Setup & identity
Looking things up on XChat needs only a logged-in session. Sending anything needs an XChat identity: two P-256 keypairs whose public halves are published to X and whose private halves you keep.
You can create a key once, persist it, and load it on later runs.
import Emusks from "emusks";
const client = new Emusks();
await client.login("your_auth_token");
const identity = await client.xchat.createIdentity({ pin: "2468" }); // first run
// save `identity` somewhere safe, then on later runs:
await client.xchat.loadIdentity(identity);client.xchat.createIdentity(opts?)
Generate a fresh chat identity, publish the public half, back it up under your PIN, and load it into the client. Returns a serializable identity object: persist it (it contains your private keys) and reuse it with loadIdentity.
By default this is PIN-backed with Juicebox, just like what the normal XChat uses, so the identity can be recovered with the PIN. Use the same passcode format the app uses, a 4-digit code, so the identity is also unlockable from the official X UI (the realms accept arbitrary bytes, but the app's passcode field is 4 digits).

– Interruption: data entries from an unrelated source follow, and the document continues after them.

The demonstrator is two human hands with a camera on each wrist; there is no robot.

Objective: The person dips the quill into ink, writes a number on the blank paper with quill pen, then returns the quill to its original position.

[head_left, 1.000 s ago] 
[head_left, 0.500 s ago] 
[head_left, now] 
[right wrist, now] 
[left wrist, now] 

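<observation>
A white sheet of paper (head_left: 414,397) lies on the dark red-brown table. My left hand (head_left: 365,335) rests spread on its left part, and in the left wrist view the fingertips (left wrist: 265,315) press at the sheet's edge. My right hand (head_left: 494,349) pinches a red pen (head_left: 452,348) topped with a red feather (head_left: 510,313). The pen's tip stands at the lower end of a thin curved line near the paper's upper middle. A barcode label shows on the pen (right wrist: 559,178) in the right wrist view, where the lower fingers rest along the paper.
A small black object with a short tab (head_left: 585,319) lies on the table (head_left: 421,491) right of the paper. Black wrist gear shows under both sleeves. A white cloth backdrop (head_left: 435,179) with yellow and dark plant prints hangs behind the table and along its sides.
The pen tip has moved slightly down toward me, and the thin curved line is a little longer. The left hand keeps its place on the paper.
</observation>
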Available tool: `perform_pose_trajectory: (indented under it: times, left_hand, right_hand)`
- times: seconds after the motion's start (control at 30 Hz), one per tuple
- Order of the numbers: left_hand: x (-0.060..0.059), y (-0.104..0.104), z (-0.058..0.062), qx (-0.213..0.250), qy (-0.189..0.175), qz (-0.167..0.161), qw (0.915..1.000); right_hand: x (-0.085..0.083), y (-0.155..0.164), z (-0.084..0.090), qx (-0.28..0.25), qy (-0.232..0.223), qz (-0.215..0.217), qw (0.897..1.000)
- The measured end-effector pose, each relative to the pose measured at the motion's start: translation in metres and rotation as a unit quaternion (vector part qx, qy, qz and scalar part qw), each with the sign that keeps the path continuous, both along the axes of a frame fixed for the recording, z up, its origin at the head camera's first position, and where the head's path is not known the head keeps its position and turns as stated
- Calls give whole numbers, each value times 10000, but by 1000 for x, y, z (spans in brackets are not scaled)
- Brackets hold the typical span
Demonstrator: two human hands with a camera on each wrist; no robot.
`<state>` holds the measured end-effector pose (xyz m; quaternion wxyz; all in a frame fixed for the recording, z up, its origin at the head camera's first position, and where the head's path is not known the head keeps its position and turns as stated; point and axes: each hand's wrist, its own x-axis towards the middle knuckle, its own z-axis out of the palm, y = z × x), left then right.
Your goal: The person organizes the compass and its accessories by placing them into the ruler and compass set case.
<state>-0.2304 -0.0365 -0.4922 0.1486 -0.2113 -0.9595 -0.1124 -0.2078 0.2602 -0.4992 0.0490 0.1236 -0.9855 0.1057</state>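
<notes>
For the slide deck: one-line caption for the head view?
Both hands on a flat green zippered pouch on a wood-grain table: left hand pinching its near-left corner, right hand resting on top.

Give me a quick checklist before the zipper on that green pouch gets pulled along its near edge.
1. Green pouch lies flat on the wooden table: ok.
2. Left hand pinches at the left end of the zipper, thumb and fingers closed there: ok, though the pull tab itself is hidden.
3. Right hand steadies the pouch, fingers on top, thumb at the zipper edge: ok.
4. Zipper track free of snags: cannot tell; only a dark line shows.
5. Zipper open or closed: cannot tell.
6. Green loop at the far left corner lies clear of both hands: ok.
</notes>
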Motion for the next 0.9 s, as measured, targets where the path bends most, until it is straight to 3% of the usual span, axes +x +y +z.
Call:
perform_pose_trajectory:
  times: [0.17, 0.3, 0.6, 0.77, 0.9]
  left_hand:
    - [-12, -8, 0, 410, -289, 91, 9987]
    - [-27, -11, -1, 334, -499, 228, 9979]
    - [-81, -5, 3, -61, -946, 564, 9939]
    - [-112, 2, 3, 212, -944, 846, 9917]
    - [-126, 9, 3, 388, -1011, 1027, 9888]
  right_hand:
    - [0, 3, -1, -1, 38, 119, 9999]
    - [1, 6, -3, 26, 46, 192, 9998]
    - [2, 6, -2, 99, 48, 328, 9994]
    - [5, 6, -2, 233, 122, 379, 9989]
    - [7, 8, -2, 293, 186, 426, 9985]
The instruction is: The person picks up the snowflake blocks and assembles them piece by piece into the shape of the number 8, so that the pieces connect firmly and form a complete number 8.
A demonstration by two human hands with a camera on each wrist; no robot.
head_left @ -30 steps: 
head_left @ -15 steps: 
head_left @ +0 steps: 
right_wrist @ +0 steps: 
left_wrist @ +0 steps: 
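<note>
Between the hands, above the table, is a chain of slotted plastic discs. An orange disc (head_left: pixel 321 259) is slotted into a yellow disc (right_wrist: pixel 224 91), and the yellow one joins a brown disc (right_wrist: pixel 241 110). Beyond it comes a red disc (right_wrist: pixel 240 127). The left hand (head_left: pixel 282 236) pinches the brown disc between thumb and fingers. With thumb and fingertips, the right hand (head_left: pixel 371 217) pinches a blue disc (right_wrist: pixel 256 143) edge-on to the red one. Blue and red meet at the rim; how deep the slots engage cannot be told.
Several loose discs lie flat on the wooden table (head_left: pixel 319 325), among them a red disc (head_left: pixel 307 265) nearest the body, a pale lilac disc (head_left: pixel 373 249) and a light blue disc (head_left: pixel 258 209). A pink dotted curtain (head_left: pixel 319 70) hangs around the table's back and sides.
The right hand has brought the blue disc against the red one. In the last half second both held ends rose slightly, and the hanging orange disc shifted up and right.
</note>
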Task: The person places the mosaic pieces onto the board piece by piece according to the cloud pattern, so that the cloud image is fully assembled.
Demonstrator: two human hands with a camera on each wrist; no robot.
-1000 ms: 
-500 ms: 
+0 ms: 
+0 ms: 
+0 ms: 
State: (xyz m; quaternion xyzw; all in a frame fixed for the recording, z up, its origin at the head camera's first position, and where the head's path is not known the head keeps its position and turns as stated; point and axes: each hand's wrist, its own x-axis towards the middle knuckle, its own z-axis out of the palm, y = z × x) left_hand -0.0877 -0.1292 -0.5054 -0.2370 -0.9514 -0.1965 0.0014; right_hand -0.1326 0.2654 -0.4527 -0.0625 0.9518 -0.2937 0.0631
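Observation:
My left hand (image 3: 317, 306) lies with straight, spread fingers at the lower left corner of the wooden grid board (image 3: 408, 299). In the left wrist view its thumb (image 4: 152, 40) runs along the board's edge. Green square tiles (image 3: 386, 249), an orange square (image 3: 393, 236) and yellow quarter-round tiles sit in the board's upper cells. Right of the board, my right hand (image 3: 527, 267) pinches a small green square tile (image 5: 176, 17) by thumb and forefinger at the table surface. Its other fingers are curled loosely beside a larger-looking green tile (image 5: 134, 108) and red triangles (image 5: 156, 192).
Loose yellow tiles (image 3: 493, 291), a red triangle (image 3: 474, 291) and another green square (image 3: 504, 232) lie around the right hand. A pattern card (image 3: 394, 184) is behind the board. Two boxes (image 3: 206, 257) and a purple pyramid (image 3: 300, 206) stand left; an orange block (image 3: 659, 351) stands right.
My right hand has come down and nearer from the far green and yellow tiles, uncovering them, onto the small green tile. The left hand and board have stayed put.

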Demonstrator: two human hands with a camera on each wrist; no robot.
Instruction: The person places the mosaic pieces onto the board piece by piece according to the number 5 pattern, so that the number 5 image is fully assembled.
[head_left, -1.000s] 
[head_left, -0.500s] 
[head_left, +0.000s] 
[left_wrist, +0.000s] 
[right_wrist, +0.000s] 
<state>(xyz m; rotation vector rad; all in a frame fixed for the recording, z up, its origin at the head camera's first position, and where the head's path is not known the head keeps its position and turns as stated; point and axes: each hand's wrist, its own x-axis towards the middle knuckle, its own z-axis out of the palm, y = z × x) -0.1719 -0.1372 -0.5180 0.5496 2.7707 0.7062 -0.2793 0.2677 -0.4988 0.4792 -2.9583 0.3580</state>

| Option | Type | Description |
|---|---|---|
pin | string | Your passcode (4 digits, like the X app). Required unless selfCustody is set. Backs the keys up to the realms. |
selfCustody | boolean | Skip the PIN backup: you hold the only copy of the keys (no PIN recovery). |
registrationMethod | string | Override the published method (CustomPin for PIN-backed, SelfCustody, ManagedPin). |
// PIN-backed (default, like the app)
const identity = await client.xchat.createIdentity({ pin: "2468" });
await fs.writeFile("xchat-identity.json", JSON.stringify(identity)); // also holds your private keys
// or self-custody (no PIN backup)
const local = await client.xchat.createIdentity({ selfCustody: true });TIP
PIN-backed setup uses a bundled WebAssembly build of the Juicebox SDK; it loads only when you actually create or recover a PIN-backed identity. If the backup fails, createIdentity rolls back the published key so you never end up with an un-backed-up identity. Either way, the returned object also holds the private keys, so persist it.
WARNING
With selfCustody: true there is no cross-device PIN recovery: lose the identity object and you lose access to that identity's chats.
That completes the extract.